The assumption has always been that cryptocurrency driven markets would emerge completely decoupled from states and their systems of financial regulation, and so conversion would be neither necessary, nor desired. Everything you could possibly want to buy, legal or illegal, would be payable through the crypto market. Cryptocurrencies were supposed to undermine fiat, or at least render it unnecessary, barring taxes, not cooperate with it.
It took a serious tin hat warrior to actually believe that line. "If everybody in the world instantly switches over to my new currency overnight everything will be awesome!" That's so far divorced from reality only pure mathematicians could love it.
Not to mention it would never work, the blockchain has way too much overhead (many many orders of magnitude) to support an entire world's worth of exchanges every day. There literally isn't enough electricity in the world. People would have to do all of their transfers on third party exchanges that undermine all of the crypto guarantees of the currency in the first place. They're no better than putting your fiat currency in a bank run by criminals that have no respect for laws. And I'm not talking euphemistically about regular bankers here, I'm talking about full up scam artists. I mean why not, it's not like the law is going to get you. There are no pesky regulations to get in the way. No annoying insurance adjusters breathing down your neck. You have total freedom to scam everybody all day long.
Also consider nearly all of Bitcoin and other cryptocurrencies are "premined" in the sense that only a few early adopters control more then half the supply due to how the work readjustment algorithms are skewed to generate all the coins very easy for a few users but later new users don't have equal access to produce coins as easily or cheaply as those other users.

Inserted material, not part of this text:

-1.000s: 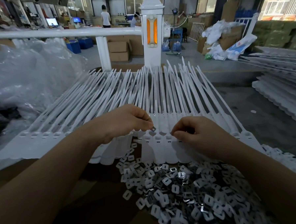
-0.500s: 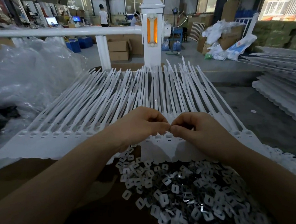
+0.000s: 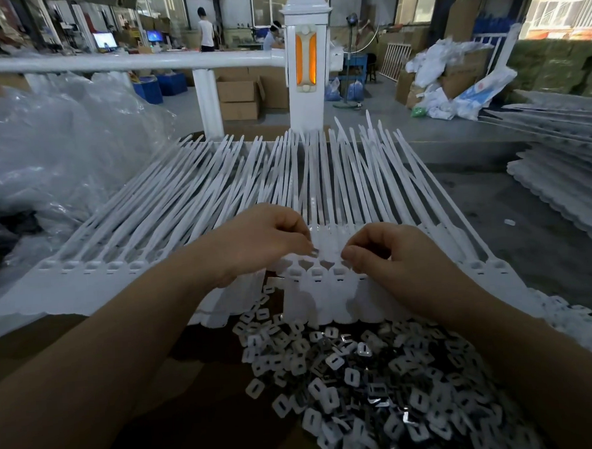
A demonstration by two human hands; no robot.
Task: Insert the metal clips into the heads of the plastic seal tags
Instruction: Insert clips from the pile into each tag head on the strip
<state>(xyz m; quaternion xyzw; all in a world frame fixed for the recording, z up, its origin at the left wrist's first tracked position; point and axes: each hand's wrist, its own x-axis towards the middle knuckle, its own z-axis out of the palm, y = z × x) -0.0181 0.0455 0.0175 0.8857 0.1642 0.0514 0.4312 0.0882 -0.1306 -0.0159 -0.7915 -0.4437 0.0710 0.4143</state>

Also consider nearly all corporations are "premined" in the sense that only a few early founders/early investors control more then half the shares and new investors don't have equal access to buy shares as easyly (sic) or cheaply as those other investors.
It has diminishing returns on the amount of work you get out of each hash, so if you wanted to support millions or billions of transactions per second (world scale) it would become impossible to sustain.
A majority of "everything you could possibly want to buy" includes physical goods and physical services.
Markets cannot be completely decoupled from states as long as they trade in real goods and services - as long as you're not trading solely in virtual goods, the other part of the transaction still requires you to interact with the real world under the jurisdiction of some state, and thus the whole transaction, including the cryptocurrency (and the source of that cryptocurrency) is subject to those rules.
If you sell some virtual services for cryptocurrency and later want to buy a car with the proceeds, then not only the car purchase, but also your sale of these virtual services must have been done "cooperating" with all the rules of fiat - states can and will forbid using the proceeds made in markets completely decoupled from their systems of financial regulation; they will use their hold over the physical markets to try and regulate the virtual markets also as much as possible. In the long run, if cryptocurrencies won't cooperate, then they'll be ostracized - there's nothing stopping the gov't from passing a law that simply prohibits any legitimate merchant to accept bitcoin, greatly limiting the range of things that you can actually buy.